Predict beta part of beta-binomial model for new groups without number of trials


I am fitting a beta-Binomial model to describe a probability of success p given n successes from N trials as a function of explanatory variable sets X and Z describing the mean mu and variance phi of a beta distribution as follows (in JAGS):

  for (i in 1:nobs) {
    n[i] ~ dbinom(p[i], N[i])
    p[i] ~ dbeta(alpha[i], beta[i])
    alpha[i] <- mu[i] * phi[i]
    beta[i] <- (1 - mu[i]) * phi[i]
    mu[i] <- atan(mu_[i]) / pi + (1/2)
    mu_[i] <- mu_a_mn + mu_a_re[group[i]] + inprod(X[i,], mu_b)
    log(phi[i]) <- phi_[i]
    phi_[i] <- phi_a_mn + phi_a_re[group[i]] + inprod(Z[i, ], phi_b)

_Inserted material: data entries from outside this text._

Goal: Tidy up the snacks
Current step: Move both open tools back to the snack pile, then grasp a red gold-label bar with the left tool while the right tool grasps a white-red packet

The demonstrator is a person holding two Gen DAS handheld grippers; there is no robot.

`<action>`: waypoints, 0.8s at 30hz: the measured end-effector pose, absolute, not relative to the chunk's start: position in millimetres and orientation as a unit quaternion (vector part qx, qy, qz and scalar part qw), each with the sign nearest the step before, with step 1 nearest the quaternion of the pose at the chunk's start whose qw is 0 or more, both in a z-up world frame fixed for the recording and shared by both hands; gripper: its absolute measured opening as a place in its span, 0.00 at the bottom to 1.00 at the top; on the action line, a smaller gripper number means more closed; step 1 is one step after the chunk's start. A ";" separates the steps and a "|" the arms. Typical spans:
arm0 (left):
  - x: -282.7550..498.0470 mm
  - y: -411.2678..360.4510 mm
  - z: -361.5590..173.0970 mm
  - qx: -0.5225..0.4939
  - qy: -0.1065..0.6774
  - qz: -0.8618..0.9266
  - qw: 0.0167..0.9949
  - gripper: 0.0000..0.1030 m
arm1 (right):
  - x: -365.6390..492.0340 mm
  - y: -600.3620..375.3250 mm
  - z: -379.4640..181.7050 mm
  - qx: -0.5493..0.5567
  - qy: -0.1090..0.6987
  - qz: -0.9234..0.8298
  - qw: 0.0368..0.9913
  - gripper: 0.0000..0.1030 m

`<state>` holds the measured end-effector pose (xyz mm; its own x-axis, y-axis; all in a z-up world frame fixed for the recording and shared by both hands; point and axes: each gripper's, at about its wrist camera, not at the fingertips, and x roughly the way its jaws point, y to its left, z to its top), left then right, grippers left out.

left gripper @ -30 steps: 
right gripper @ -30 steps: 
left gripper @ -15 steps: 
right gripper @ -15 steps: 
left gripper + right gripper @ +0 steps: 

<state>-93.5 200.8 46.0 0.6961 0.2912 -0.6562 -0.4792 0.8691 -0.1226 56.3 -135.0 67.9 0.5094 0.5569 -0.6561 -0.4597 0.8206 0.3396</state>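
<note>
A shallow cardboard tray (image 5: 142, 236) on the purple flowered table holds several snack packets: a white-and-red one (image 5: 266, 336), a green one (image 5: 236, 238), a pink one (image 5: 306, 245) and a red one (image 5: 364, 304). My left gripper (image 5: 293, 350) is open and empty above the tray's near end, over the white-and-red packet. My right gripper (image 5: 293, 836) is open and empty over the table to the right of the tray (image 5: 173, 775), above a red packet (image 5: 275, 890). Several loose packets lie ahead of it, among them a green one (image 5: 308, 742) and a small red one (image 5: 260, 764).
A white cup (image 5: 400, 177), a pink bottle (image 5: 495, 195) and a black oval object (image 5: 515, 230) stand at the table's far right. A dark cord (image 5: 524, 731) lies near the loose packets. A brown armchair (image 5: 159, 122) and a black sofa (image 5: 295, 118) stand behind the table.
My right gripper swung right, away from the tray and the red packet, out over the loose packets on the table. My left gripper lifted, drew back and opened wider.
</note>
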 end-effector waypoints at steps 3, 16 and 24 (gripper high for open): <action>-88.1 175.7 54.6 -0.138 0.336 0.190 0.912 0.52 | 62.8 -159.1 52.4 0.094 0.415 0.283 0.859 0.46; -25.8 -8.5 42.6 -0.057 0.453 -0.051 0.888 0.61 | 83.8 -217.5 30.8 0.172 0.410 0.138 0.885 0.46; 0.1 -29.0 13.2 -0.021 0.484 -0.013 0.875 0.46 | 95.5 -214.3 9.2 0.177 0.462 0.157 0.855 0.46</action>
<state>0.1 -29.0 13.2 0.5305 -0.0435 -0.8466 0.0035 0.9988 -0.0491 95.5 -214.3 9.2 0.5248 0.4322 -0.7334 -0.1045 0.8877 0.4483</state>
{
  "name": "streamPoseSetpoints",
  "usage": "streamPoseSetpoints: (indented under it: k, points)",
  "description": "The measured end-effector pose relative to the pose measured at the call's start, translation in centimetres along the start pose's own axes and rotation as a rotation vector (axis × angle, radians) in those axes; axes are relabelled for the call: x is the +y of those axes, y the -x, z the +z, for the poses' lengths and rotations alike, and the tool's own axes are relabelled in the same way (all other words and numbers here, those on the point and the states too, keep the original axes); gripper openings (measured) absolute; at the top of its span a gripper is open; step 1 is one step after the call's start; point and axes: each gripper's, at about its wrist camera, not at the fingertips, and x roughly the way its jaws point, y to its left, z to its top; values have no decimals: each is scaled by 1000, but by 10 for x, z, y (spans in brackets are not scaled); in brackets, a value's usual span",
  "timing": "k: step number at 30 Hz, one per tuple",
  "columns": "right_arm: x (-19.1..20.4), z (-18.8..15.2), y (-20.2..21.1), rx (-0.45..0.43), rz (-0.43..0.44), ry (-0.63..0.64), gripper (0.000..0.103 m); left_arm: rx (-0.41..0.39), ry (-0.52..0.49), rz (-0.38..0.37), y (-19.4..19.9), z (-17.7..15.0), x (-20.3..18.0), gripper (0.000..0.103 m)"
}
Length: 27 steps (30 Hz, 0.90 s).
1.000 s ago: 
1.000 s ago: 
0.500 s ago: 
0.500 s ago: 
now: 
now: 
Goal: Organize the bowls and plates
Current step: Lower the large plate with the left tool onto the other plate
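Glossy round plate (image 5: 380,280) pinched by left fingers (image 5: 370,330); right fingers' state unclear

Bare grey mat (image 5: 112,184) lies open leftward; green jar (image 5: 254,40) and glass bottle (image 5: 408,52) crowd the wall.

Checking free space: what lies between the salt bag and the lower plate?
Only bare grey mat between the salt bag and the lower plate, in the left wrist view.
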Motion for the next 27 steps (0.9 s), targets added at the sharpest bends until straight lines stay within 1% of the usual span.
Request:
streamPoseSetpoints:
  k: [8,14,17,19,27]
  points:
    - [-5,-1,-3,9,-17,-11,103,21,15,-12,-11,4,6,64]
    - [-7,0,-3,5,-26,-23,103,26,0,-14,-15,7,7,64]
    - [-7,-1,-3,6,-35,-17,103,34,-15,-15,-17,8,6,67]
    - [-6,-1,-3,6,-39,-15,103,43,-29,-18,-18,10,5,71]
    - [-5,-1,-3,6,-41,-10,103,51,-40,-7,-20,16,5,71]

There are terms to allow for group-level effects in mu and phi and mu is Cauchit-transformed rather than the conventional logit-transformed to allow more flexibility to fit the perceived highly variable p.

Simulations suggest I can recover ok generating parameter estimates when fit in brms using the beta_binomial2 custom family (Define Custom Response Distributions with brms) as follows (in R):

  # data structure
  nyears <- 25
  ngroups <- 9
  nobs <- nyears * ngroups
  nx <- 3
  nz <- 1

  # parameters
  ## mu
  mu_a_mn <- 2
  mu_a_sd <- 1
  mu_a_re <- rnorm(ngroups, 0, mu_a_sd)
  mu_b <- c(1.11, -1.56, 1.2)
  ## phi
  phi_a_mn <- 3
  phi_a_sd <- 2
  phi_a_re <- rnorm(ngroups, 0, phi_a_sd)
  phi_b <- -1.5
  # simulate data
  groups <- rep(1:ngroups, each = nyears)
  years <- rep(1:nyears, times = ngroups)
  ## mu
  X <- sapply(rep(0, nx), rnorm, n = nobs, sd = 1)
  mu_ <- mu_a_mn + mu_a_re[groups] + X %*% mu_b
  mu <- as.numeric(atan(mu_) / pi + (1/2))
  ## phi
  Z <- sapply(rep(0, nz), rnorm, n = nobs, sd = 1)
  phi_ <- phi_a_mn + phi_a_re[groups] + Z %*% phi_b
  phi <- exp(as.numeric(phi_))
  ## Beta-distributed probability of success (p)
  alpha <- mu * phi
  beta <- (1 - mu) * phi
  p <- rbeta(nobs, alpha, beta)
  ## trial sizes (N)
  Nhat <- sample(x = seq(50, 2000, 25), size = ngroups)
  Nmat <- sapply(1:ngroups, function(v) rpois(nyears, Nhat[v]))
  N <- as.numeric(Nmat)
  ## number of successes (n)
  n <- rbinom(nobs, N, p)

  # fit using brms
  ## store data in data frame
  d <- data.frame(n, N, p, X, Z, groups, years)
  ## custom family: beta binomial mean and var with cauchit mu link
  beta_binomial2 <- custom_family('beta_binomial2',
                                  dpars = c('mu', 'phi'),
                                  links = c('cauchit', 'log'),
                                  lb = c(NA, 0),
                                  type = 'int', vars = 'vint1[n]')
  ## corresponding *lpmf and *rng based on beta_binomial in stan
  stan_funs <- '
    real beta_binomial2_lpmf(int y, real mu, real phi, int T) {
      return beta_binomial_lpmf(y | T, mu * phi, (1 - mu) * phi);
    int beta_binomial2_rng(real mu, real phi, int T) {
      return beta_binomial_rng(T, mu * phi, (1 - mu) * phi);
  ## put the stan functions in the functions block and add trials
  stanvars <- stanvar(scode = stan_funs, block = 'functions')

  ## fit
  brm_fit <- brm(bf(n | vint(N) ~ 1 + X1 + X2 + X3 + (1|groups),
                    phi ~ 1 + Z + (1|groups)),
                 data = d,
                 family = beta_binomial2, 
                 stanvars = stanvars,
                 chains = 3, cores = 3)
  ## print a summary

Now, I would to use this model to predict p for new groups where I do not have N (I do have n), i.e.:

  # prediction functions
  posterior_predict_beta_binomial2 <- function(i, prep, ...) {
    mu <- prep$dpars$mu[, i]
    phi <- prep$dpars$phi[, i]
    trials <- prep$data$vint1[i]
    beta_binomial2_rng(mu, phi, trials)

  # predict to new groups without N
  d1 <- d
  d1$groups <- factor(as.integer(d$groups) + ngroups)
  d1$N <- NA
  predict(brm_fit, newdata = d1, allow_new_levels = TRUE)
  # Error: 'vint' requires whole numbers as input.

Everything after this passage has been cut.